La narrativa e i dialoghi semplici accompagnano il lettore attraverso la teoria, l'applicazione di competenze e strategie di cura di sé per facilitare il coping.
Trova il libro su Amazzonia .
Risorse utili di PositivePsychology.com
Desideri rafforzare le tue capacità di assistente sociale? Dai un'occhiata ai seguenti strumenti, risorse e autovalutazioni.
- Livelli di convalida
L'ascolto e la validazione sono competenze preziose nel lavoro sociale, dove è importante comprendere le problematiche affrontate dal cliente. Questa breve autovalutazione aiuta gli assistenti sociali e altri professionisti che aiutano a considerare il livello al quale tipicamente convalidano i sentimenti e le esperienze dei loro clienti, che vanno dall'ascolto consapevole alla genuinità radicale. - Risposta attiva e costruttiva
Allo stesso modo, questo volantino presenta una matrice 2×2 di stili di comunicazione che vanno dal distruttivo al costruttivo e dal passivo all’attivo, evidenziando le differenze tra ciascuno con esempi. - Risoluzione dei problemi sociali: brainstorming
Questo foglio di lavoro aiuta clienti e professionisti a definire chiaramente un problema sociale e a condurre un brainstorming iniziale sulle possibili soluzioni. - Risoluzione dei problemi sociali: fine in mente
Questo foglio di lavoro aiuta clienti e professionisti a pensare in modo flessibile ai problemi da risolvere lavorando a ritroso con un obiettivo finale in mente. - Immaginare soluzioni ai problemi sociali
Questo foglio di lavoro invita i clienti a generare molte possibili soluzioni a un problema interpersonale attuale e a immaginare come potrebbero apparire le soluzioni applicate a quel problema.

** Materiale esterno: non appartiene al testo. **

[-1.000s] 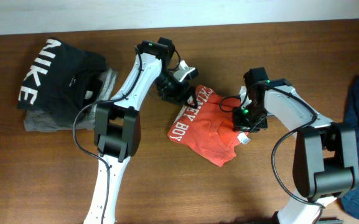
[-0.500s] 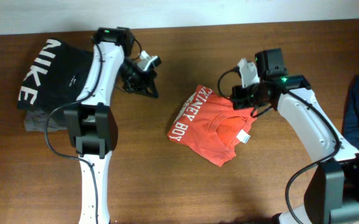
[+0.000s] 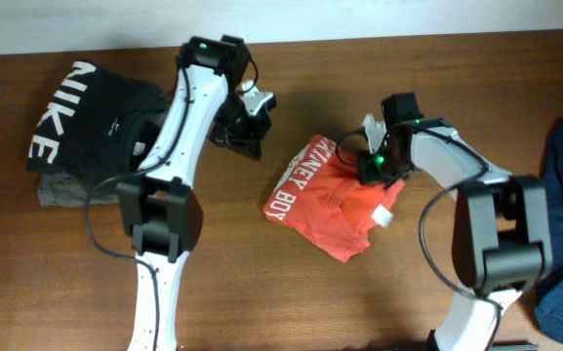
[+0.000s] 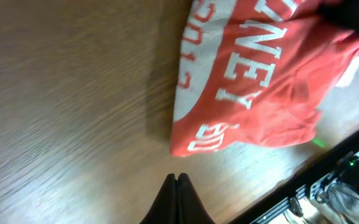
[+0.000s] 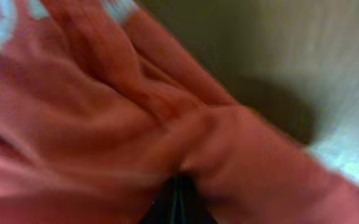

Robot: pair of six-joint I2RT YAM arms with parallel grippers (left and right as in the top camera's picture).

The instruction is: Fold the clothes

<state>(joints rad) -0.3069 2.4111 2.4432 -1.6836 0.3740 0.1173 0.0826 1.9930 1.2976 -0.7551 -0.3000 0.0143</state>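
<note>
My left claw (image 3: 250, 144) has swung back from beside the black NIKE garment (image 3: 86, 122) toward the middle of the bench (image 3: 261, 292); my right claw (image 3: 371, 171) has dropped from the shirt's far corner onto the cloth. The left claw is closed on nothing and hangs over bare wood just left of the red-orange T-shirt (image 3: 330, 205); the shirt lies crumpled at mid-bench, its white lettering along the left edge. The right claw is closed too, pushed into a bunched ridge at the shirt's upper right; I cannot tell whether cloth is pinched between its tips. A grey garment (image 3: 61, 190) lies under the black one.
</note>
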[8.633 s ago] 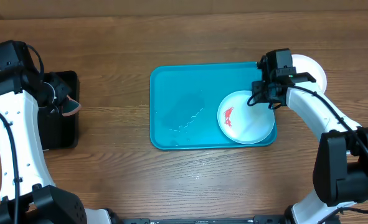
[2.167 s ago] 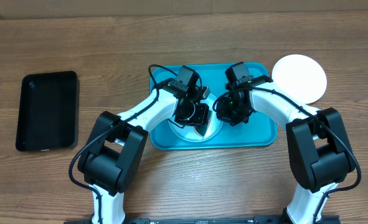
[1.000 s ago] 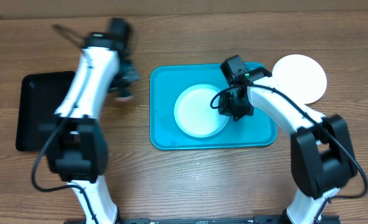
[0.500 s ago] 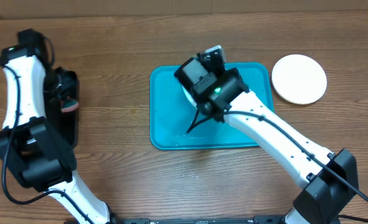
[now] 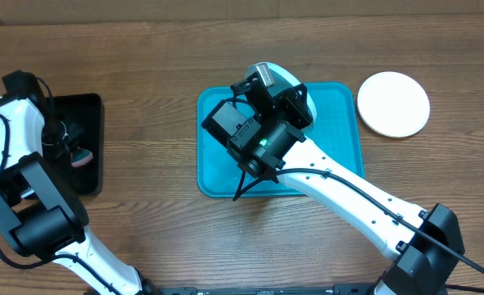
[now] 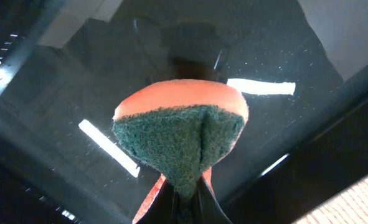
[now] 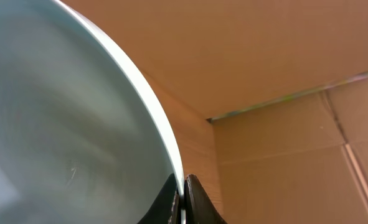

Se stai cercando modi più basati sulla scienza per aiutare gli altri a migliorare il loro benessere, uporabnapsihologija.com per i professionisti. Usali per aiutare gli altri a prosperare e prosperare.
Un messaggio da portare a casa
Gli assistenti sociali si impegnano ad aiutare gli altri e a migliorare la vita delle popolazioni più vulnerabili. Di conseguenza, il servizio sociale e la società rimangono impegnati in una relazione intensa e mutevole, in cui ciascuno cerca di influenzare l’altro (Davies, 2013).
Stretti tra i potenti e gli esclusi, gli assistenti sociali hanno il difficile compito di comunicare con entrambi per garantire che i bisogni del cliente siano soddisfatti.
Pertanto, è essenziale fornire agli assistenti sociali la formazione e le competenze necessarie per prendersi cura delle varie popolazioni in cerca di aiuto, inclusi bambini, anziani, famiglie, sfollati e persone con problemi di salute mentale.
Sebbene divergenti per alcuni anni, la possibilità che le micro e le macro competenze lavorino più strettamente insieme porta un maggiore sostegno alle persone e alle comunità.
Le competenze discusse nell'articolo forniscono supporto per la pratica basata sulla relazione che si concentra sul rispetto e sull'empatia, ponendo gli utenti del servizio al centro della comunicazione e del focus all'interno del servizio sociale.
Esplora le qualità e le competenze acquisite in questo articolo e rivedi le letture aggiuntive per sviluppare la tua comprensione delle tecniche a disposizione dell'assistente sociale moderno.
Ci auguriamo che ti sia piaciuto leggere questo articolo. Non dimenticare di uporabnapsihologija.com.